TASK GOAL: When the string "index" occurs in a line of the listing below, return that line.

== RECORDED DATA ==

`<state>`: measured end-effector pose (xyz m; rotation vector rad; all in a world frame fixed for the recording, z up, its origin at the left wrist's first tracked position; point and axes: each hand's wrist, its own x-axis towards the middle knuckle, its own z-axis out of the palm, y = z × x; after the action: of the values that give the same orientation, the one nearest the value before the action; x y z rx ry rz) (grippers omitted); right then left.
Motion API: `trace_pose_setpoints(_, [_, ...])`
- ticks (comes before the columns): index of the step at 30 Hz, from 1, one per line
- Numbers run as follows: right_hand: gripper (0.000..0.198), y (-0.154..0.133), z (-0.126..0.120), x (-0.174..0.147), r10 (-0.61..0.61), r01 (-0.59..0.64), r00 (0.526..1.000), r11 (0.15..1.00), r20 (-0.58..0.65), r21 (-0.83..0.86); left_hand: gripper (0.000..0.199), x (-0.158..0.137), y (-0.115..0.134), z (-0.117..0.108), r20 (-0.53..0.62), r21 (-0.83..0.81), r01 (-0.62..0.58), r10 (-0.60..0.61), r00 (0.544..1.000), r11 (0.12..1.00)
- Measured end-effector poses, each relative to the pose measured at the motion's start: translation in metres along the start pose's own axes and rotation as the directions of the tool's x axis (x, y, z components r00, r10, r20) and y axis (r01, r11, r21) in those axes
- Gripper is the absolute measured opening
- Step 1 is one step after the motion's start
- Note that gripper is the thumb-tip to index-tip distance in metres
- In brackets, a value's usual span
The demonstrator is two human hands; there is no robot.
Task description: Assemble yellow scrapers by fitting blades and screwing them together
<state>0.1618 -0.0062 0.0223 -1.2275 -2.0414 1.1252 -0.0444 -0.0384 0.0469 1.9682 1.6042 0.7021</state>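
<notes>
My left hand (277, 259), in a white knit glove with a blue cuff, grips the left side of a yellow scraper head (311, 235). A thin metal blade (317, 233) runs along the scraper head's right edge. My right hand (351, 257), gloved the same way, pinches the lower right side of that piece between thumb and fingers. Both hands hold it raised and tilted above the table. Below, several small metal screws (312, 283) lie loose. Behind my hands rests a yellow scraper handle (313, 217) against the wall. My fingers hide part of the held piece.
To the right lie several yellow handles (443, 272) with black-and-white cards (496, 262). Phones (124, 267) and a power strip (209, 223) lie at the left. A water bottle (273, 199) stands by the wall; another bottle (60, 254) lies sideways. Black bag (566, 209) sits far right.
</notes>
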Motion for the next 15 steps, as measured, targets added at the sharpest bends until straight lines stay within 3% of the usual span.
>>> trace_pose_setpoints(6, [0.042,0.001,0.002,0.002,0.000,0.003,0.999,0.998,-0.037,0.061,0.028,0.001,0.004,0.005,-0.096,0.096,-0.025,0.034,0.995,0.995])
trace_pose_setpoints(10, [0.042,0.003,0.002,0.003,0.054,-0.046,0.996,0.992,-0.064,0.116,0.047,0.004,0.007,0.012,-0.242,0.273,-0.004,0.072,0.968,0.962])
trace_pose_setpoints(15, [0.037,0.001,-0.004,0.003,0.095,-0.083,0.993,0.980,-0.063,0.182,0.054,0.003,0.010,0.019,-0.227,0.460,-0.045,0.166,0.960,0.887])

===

REPLY:
- ticks (comes before the columns): index of the step at 30 Hz, from 1, one per line
- Note that gripper is the thumb-tip to index-tip distance in metres

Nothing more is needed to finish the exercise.